§ **Work to complete**: Beginning with the first line and ending with the one containing "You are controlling", copy the lines of the listing below exactly; omit everything else.

***** Data excerpt *****

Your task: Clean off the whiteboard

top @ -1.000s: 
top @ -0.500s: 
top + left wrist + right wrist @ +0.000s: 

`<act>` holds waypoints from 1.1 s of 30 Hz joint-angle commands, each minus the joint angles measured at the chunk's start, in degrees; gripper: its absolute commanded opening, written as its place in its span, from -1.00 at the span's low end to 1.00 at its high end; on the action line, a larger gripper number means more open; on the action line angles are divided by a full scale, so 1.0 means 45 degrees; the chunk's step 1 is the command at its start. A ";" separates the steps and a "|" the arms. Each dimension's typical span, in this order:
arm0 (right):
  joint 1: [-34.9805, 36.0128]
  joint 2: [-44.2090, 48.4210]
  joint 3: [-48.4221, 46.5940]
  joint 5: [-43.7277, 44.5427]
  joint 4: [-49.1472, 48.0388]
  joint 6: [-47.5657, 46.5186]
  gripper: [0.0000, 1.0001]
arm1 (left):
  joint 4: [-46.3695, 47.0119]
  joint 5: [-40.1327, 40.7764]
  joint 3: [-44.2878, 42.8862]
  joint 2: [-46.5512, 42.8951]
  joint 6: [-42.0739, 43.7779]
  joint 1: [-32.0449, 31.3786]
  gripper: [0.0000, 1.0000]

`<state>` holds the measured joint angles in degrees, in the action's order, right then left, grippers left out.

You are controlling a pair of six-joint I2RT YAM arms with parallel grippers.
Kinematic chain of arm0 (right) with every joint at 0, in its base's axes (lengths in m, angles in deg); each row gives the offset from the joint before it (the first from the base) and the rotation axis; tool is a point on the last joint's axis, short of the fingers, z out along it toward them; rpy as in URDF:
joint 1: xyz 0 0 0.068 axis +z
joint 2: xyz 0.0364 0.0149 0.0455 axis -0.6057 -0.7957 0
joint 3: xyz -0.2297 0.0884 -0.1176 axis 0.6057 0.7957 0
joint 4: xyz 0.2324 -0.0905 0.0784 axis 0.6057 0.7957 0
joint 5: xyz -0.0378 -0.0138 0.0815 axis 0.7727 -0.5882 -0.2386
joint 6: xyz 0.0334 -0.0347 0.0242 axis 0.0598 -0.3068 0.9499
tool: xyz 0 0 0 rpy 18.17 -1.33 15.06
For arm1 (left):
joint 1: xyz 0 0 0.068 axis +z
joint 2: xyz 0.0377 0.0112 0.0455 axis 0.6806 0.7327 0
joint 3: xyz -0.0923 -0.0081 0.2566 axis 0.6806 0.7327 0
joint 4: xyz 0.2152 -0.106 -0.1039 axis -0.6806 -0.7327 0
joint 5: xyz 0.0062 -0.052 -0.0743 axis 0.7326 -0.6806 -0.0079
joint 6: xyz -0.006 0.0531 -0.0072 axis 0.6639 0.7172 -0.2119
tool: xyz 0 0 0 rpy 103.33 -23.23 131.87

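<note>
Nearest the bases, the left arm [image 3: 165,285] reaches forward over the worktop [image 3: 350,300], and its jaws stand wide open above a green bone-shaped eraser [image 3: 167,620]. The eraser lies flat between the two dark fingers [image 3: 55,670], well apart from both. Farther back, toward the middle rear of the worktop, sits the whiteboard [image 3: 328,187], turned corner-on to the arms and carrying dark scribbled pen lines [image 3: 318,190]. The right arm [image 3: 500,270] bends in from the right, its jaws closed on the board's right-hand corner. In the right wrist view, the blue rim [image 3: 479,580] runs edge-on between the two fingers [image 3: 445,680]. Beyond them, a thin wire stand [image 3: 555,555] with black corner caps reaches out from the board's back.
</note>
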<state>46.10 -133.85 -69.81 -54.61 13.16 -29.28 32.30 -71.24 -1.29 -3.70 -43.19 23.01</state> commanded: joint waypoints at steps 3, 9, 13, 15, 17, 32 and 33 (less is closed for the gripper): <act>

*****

§ **Output below**:
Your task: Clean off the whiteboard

top @ -1.000s: 
top @ -0.500s: 
top + left wrist + right wrist @ +0.000s: 

`<act>` holds waypoints from 1.1 s of 30 Hz joint-angle commands, each minus the joint angles measured at the chunk's start, in degrees; gripper: its absolute commanded opening, written as its place in its span, from -1.00 at the span's low end to 1.00 at its high end; on the action line, a larger gripper number means more open; on the action line angles are divided by a full scale, so 1.0 means 45 degrees; the chunk's step 1 is the command at its start. A ";" separates the steps and a "|" the arms. Each dimension's typical span, in this order:
arm0 (right):
  joint 1: [-34.9805, 36.0128]
  joint 2: [-44.2090, 48.4210]
  joint 3: [-48.4221, 46.5940]
  joint 5: [-43.7277, 44.5427]
  joint 4: [-49.1472, 48.0388]
  joint 6: [-47.5657, 46.5186]
  gripper: [0.0000, 1.0001]
arm1 (left):
  joint 4: [-46.3695, 47.0119]
  joint 5: [-40.1327, 40.7764]
  joint 3: [-44.2878, 42.8862]
  joint 2: [-46.5512, 42.8951]
  joint 6: [-42.0739, 43.7779]
  joint 1: [-32.0449, 31.3786]
  gripper: [0.0000, 1.0000]

`<state>` holds the measured joint angles in degrees, in the action's order, right then left, grippers left out.

You are controlling a pair of six-joint I2RT YAM arms with parallel grippers.

With that, the exercise is finished.